The response must contain every line below in which "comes" appears.

● ● ● ●

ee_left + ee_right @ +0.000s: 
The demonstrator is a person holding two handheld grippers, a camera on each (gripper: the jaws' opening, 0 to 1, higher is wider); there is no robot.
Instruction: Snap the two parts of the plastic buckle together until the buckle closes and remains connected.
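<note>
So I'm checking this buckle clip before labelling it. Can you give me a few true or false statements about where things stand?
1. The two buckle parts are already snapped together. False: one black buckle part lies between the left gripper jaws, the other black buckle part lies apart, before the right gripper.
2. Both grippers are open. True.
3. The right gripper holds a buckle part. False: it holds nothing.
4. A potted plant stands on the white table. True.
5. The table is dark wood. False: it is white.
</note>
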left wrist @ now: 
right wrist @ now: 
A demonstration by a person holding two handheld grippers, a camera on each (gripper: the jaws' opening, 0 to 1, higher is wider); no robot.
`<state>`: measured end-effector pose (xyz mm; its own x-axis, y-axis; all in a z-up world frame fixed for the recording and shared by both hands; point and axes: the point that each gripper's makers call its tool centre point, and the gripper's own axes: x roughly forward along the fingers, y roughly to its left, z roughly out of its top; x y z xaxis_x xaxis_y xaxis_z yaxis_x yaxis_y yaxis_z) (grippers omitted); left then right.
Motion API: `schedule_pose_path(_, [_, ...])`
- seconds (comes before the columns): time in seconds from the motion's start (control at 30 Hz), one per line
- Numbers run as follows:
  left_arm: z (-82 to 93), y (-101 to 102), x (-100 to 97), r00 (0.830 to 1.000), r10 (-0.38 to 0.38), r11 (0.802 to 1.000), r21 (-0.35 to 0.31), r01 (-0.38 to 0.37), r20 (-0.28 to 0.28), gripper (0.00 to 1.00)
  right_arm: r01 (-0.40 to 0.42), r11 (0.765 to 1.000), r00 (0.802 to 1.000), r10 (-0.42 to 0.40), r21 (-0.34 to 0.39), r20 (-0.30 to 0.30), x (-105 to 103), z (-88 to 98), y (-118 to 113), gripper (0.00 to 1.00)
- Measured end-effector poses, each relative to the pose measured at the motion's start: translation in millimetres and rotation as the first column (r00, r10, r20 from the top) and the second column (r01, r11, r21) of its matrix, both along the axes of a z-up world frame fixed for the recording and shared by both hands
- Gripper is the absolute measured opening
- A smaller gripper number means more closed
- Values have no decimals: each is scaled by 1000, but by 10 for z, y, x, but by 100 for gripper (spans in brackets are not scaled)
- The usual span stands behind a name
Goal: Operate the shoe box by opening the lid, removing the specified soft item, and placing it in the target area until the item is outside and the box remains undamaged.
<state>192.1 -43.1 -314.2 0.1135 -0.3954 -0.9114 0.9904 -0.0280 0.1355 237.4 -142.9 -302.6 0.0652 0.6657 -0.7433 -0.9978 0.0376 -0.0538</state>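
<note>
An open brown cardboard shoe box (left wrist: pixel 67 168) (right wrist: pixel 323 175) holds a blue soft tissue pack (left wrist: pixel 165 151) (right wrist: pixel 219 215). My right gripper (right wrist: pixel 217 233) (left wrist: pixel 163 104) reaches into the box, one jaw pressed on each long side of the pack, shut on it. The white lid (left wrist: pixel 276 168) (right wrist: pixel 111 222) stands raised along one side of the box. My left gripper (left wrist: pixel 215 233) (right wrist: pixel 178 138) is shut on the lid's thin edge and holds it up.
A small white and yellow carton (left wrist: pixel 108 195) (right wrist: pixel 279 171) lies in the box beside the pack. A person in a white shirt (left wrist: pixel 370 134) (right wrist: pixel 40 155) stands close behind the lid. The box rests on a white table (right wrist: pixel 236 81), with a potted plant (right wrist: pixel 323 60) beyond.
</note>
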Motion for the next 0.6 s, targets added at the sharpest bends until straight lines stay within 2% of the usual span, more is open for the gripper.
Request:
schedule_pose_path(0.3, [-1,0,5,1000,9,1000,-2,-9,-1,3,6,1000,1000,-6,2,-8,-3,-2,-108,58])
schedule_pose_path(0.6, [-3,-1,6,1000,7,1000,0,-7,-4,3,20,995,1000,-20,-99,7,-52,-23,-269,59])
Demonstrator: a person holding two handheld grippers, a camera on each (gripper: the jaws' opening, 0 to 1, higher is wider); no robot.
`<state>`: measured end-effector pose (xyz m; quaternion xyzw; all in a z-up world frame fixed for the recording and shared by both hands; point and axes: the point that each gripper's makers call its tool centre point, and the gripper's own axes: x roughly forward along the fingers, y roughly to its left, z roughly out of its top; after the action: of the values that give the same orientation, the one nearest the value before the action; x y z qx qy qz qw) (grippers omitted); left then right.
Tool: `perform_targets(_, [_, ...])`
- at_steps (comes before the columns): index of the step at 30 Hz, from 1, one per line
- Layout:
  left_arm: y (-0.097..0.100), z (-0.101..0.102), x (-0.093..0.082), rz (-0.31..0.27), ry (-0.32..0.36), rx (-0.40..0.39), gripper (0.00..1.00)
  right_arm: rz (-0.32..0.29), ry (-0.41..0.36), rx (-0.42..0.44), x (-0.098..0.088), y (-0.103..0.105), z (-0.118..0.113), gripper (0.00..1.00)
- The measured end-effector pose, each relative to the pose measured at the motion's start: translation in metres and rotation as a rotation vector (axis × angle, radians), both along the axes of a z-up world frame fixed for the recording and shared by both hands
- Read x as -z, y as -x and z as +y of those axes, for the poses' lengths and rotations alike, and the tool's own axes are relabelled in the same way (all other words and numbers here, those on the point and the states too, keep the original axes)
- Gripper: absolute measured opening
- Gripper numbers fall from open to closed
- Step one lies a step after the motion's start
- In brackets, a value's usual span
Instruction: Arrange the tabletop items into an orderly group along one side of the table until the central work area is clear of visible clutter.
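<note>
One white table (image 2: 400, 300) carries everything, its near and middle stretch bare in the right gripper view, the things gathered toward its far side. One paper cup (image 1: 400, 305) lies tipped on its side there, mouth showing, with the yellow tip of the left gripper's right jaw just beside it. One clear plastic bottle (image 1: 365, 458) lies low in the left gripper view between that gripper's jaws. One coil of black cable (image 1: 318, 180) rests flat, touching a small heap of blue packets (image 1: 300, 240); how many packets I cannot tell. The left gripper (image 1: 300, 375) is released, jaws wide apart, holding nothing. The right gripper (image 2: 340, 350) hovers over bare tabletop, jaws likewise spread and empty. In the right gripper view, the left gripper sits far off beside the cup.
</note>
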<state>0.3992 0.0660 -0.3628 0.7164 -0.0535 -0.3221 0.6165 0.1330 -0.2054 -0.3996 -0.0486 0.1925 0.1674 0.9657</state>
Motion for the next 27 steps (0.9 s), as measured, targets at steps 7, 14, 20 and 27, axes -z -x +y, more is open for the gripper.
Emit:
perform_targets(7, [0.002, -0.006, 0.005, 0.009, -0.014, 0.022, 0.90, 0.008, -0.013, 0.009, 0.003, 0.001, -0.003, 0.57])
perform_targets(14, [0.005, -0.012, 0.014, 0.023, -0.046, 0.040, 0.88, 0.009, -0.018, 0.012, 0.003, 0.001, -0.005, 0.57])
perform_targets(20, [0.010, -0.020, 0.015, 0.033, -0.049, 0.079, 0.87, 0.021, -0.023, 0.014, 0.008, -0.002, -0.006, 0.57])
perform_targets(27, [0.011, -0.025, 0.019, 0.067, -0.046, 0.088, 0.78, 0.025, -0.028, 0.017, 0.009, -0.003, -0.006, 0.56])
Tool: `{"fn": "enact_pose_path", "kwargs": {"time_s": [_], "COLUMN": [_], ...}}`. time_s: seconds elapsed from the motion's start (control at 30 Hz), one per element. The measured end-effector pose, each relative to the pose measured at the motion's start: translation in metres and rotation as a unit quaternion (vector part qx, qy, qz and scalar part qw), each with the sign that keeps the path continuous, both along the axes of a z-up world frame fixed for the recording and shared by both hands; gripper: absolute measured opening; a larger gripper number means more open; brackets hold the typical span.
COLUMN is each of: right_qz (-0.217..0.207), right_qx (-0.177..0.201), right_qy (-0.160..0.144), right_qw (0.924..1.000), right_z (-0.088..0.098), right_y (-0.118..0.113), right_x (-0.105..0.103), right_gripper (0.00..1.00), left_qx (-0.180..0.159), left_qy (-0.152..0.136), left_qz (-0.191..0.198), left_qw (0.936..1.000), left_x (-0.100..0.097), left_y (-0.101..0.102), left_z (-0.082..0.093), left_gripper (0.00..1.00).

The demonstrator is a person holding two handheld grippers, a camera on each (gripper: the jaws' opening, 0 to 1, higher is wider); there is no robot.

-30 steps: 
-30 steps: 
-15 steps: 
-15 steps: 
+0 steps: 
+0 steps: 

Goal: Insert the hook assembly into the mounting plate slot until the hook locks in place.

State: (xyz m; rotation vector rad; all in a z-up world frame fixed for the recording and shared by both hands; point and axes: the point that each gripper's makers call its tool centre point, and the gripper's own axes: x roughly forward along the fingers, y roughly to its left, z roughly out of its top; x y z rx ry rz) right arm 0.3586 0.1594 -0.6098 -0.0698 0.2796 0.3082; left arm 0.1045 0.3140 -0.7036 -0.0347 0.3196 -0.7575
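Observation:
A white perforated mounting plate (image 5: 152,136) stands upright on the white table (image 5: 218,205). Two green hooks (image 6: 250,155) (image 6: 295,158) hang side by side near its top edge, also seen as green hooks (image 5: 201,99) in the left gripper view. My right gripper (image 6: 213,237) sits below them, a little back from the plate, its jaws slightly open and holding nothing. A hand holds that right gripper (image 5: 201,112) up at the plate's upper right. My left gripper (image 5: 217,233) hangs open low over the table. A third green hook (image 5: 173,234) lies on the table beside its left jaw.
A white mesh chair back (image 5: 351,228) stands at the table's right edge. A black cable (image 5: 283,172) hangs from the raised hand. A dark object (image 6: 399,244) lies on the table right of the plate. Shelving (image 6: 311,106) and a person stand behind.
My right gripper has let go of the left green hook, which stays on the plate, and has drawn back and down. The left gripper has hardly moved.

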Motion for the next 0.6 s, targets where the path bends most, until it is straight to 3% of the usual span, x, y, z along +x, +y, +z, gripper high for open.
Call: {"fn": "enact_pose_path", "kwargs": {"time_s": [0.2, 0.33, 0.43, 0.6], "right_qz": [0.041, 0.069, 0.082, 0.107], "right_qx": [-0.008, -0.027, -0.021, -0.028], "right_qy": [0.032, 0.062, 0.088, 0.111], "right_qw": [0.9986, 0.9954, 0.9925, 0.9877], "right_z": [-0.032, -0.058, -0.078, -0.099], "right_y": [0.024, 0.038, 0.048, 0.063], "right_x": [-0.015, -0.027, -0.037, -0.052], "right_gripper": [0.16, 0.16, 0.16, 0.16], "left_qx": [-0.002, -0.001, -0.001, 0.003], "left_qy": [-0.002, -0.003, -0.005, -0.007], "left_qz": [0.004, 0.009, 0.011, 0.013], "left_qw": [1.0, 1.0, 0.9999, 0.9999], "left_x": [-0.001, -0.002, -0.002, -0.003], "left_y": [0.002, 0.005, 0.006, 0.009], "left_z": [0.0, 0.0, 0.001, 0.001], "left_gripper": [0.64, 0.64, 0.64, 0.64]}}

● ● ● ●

* Finished task *
- seconds (comes before the columns): time in seconds from the motion's start (control at 30 Hz), one per line
- at_steps (comes before the columns): index of the step at 30 Hz, from 1, one per line

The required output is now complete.